Assignment = Having read the records, set them all down exactly as they appear.

Data records:

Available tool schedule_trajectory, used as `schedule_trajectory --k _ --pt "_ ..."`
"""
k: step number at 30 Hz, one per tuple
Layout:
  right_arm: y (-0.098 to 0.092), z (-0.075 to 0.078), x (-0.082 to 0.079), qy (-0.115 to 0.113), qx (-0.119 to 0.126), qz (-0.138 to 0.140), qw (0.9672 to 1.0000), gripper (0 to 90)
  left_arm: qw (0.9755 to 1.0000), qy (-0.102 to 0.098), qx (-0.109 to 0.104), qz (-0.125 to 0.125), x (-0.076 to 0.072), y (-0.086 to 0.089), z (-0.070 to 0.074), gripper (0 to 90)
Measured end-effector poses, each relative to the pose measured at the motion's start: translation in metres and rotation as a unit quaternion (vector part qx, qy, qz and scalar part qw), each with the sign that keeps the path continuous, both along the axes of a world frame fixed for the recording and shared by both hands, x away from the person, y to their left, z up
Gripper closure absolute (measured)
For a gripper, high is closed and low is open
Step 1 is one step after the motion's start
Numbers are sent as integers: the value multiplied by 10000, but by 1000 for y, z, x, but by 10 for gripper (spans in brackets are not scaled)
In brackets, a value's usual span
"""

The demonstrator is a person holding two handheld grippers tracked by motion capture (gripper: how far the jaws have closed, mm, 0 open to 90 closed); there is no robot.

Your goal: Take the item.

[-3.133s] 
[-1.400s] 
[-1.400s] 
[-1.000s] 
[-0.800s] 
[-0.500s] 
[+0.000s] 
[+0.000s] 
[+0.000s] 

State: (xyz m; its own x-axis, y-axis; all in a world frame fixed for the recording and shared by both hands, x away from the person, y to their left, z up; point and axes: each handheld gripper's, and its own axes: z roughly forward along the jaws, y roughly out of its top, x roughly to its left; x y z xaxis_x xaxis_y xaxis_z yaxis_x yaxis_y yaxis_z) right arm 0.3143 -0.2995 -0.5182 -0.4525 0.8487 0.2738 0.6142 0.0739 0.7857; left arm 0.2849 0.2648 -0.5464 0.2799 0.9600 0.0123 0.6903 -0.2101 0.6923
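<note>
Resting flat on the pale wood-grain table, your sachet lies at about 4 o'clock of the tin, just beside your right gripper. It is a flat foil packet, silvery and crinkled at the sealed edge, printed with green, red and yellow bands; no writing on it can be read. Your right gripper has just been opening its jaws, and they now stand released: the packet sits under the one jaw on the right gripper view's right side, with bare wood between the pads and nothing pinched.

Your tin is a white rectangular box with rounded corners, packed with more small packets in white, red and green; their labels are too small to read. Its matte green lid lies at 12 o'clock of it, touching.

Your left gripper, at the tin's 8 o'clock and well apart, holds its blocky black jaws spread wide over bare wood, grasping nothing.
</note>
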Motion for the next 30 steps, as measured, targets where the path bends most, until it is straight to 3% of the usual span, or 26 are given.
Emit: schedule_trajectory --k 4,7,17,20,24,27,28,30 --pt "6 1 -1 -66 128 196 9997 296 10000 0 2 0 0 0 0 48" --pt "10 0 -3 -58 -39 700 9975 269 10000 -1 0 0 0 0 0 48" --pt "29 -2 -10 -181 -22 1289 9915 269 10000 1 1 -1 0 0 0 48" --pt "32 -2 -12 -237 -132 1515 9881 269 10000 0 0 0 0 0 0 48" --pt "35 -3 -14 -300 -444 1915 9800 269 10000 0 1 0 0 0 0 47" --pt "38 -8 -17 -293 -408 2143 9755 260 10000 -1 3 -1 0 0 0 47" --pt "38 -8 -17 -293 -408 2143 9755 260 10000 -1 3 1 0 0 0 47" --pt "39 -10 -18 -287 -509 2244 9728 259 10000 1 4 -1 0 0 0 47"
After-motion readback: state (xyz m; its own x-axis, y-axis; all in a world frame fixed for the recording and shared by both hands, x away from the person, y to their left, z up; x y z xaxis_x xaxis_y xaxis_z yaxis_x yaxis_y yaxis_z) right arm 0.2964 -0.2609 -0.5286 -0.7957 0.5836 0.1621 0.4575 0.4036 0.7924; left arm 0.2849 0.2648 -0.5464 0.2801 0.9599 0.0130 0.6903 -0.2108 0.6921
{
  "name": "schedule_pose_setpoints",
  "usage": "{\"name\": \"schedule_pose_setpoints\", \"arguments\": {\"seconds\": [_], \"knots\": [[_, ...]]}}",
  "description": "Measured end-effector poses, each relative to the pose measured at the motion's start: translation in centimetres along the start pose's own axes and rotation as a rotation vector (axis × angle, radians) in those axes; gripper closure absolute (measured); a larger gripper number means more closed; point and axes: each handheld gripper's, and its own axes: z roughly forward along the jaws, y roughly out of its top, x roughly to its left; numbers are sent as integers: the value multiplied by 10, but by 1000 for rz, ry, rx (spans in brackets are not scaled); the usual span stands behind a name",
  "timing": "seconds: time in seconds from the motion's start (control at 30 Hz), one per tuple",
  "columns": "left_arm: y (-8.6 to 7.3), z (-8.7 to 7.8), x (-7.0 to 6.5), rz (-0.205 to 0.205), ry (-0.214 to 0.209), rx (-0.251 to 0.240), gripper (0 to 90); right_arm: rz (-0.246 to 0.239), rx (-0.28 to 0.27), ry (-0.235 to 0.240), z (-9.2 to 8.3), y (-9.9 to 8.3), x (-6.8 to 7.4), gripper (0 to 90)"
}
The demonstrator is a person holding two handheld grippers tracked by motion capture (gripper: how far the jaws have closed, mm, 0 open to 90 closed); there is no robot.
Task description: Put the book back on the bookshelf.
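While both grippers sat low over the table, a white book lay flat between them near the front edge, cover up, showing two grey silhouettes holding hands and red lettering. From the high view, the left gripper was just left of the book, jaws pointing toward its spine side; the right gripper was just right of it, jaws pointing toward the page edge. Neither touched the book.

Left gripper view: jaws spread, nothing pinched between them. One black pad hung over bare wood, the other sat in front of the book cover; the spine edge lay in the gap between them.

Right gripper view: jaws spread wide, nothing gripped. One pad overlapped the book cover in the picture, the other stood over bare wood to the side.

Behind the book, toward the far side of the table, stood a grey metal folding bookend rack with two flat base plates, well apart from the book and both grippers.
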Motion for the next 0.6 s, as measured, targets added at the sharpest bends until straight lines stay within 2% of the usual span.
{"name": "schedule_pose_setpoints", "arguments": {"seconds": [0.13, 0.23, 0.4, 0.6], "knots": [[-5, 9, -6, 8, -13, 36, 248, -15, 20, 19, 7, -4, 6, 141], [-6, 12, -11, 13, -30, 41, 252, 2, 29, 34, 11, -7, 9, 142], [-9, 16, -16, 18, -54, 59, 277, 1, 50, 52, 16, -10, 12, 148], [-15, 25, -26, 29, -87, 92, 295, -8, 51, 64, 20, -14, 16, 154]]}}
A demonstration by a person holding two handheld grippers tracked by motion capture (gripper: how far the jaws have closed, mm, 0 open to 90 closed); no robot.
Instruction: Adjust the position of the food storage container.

Reply to the task =
Available tool schedule_trajectory, used as `schedule_trajectory --k _ --pt "_ ..."`
"""
k: step number at 30 Hz, one per tuple
Layout:
  right_arm: y (-0.098 to 0.092), z (-0.075 to 0.078), x (-0.082 to 0.079), qy (-0.115 to 0.113), qx (-0.119 to 0.126), qz (-0.138 to 0.140), qw (0.9672 to 1.0000), gripper (0 to 90)
  left_arm: qw (0.9755 to 1.0000), qy (-0.102 to 0.098), qx (-0.109 to 0.104), qz (-0.125 to 0.125), x (-0.076 to 0.072), y (-0.086 to 0.089), z (-0.070 to 0.074), gripper (0 to 90)
Measured end-effector poses, each relative to the pose measured at the motion's start: translation in metres and rotation as a unit quaternion (vector part qx, qy, qz and scalar part qw), each with the sign that keeps the path continuous, both along the axes of a world frame fixed for the recording and shared by both hands, x away from the person, y to their left, z up
Gripper closure absolute (measured)
For a gripper, high is closed and low is open
Step 1 is one step after the motion's start
Numbers are sent as integers: the value multiplied by 10000, but by 1000 for y, z, x, but by 10 for gripper (spans in brackets are not scaled)
In brackets, a value's usual span
"""

The demonstrator is a person holding two handheld grippers tracked by motion capture (gripper: how far the jaws have closed, mm, 0 open to 90 closed); there is no robot.

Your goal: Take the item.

[-3.133s] 
[-1.400s] 
[-1.400s] 
[-1.000s] 
[-0.800s] 
[-0.500s] 
[+0.000s] 
[+0.000s] 
[+0.000s] 

State: (xyz m; its own x-axis, y-axis; all in a world frame fixed for the recording and shared by both hands, x away from the person, y to their left, z up; point and axes: each handheld gripper's, and its own axes: z roughly forward along the jaws, y roughly out of its top, x roughly to its left; x y z xaxis_x xaxis_y xaxis_z yaxis_x yaxis_y yaxis_z) right arm 0.3143 -0.2995 -0.5182 -0.4525 0.8487 0.2738 0.6142 0.0739 0.7857; left arm 0.2849 0.2648 -0.5464 0.2799 0.9600 0.0123 0.6903 -0.2101 0.6923
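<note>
Resting flat on the pale wood-grain table, your sachet lies at about 4 o'clock of the tin, just beside your right gripper. It is a flat foil packet, silvery and crinkled at the sealed edge, printed with green, red and yellow bands; no writing on it can be read. Your right gripper has just been opening its jaws, and they now stand released: the packet sits under the one jaw on the right gripper view's right side, with bare wood between the pads and nothing pinched.

Your tin is a white rectangular box with rounded corners, packed with more small packets in white, red and green; their labels are too small to read. Its matte green lid lies at 12 o'clock of it, touching.

Your left gripper, at the tin's 8 o'clock and well apart, holds its blocky black jaws spread wide over bare wood, grasping nothing.
</note>
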Motion for the next 30 steps, as measured, targets where the path bends most, until it is straight to 3% of the usual span, or 26 are given.
Emit: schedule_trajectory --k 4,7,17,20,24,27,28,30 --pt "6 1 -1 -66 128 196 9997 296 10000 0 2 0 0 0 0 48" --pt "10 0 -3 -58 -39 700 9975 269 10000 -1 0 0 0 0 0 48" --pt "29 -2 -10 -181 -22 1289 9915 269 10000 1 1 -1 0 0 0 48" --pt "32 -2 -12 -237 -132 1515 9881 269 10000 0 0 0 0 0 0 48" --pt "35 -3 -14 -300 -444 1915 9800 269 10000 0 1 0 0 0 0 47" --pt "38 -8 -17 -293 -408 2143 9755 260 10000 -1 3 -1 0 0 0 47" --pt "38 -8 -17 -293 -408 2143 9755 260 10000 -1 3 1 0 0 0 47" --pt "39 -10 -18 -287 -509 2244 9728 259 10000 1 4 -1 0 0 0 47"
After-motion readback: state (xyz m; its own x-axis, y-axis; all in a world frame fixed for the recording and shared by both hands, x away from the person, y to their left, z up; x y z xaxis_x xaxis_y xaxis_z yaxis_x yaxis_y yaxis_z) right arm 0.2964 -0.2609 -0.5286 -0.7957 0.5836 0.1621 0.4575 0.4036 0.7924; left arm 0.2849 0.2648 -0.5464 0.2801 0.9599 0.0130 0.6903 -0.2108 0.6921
{
  "name": "schedule_pose_setpoints",
  "usage": "{\"name\": \"schedule_pose_setpoints\", \"arguments\": {\"seconds\": [_], \"knots\": [[_, ...]]}}",
  "description": "Measured end-effector poses, each relative to the pose measured at the motion's start: translation in centimetres along the start pose's own axes and rotation as a rotation vector (axis × angle, radians) in those axes; gripper closure absolute (measured); a larger gripper number means more closed; point and axes: each handheld gripper's, and its own axes: z roughly forward along the jaws, y roughly out of its top, x roughly to its left; numbers are sent as integers: the value multiplied by 10, but by 1000 for rz, ry, rx (spans in brackets are not scaled); the usual span stands behind a name",
  "timing": "seconds: time in seconds from the motion's start (control at 30 Hz), one per tuple",
  "columns": "left_arm: y (-8.6 to 7.3), z (-8.7 to 7.8), x (-7.0 to 6.5), rz (-0.205 to 0.205), ry (-0.214 to 0.209), rx (-0.251 to 0.240), gripper (0 to 90); right_arm: rz (-0.246 to 0.239), rx (-0.28 to 0.27), ry (-0.235 to 0.240), z (-9.2 to 8.3), y (-9.9 to 8.3), x (-6.8 to 7.4), gripper (0 to 90)"
}
The demonstrator is a person holding two handheld grippers tracked by motion capture (gripper: how far the jaws have closed, mm, 0 open to 90 closed); there is no robot.
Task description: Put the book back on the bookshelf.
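While both grippers sat low over the table, a white book lay flat between them near the front edge, cover up, showing two grey silhouettes holding hands and red lettering. From the high view, the left gripper was just left of the book, jaws pointing toward its spine side; the right gripper was just right of it, jaws pointing toward the page edge. Neither touched the book.

Left gripper view: jaws spread, nothing pinched between them. One black pad hung over bare wood, the other sat in front of the book cover; the spine edge lay in the gap between them.

Right gripper view: jaws spread wide, nothing gripped. One pad overlapped the book cover in the picture, the other stood over bare wood to the side.

Behind the book, toward the far side of the table, stood a grey metal folding bookend rack with two flat base plates, well apart from the book and both grippers.
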Motion for the next 0.6 s, as measured, targets added at the sharpest bends until straight lines stay within 2% of the usual span.
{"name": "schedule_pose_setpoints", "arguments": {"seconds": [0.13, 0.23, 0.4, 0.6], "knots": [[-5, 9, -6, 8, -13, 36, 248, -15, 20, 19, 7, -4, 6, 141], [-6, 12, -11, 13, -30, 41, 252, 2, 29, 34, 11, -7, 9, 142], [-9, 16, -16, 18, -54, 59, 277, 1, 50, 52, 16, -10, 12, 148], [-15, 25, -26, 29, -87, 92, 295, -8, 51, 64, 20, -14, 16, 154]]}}
A demonstration by a person holding two handheld grippers tracked by motion capture (gripper: how far the jaws have closed, mm, 0 open to 90 closed); no robot.
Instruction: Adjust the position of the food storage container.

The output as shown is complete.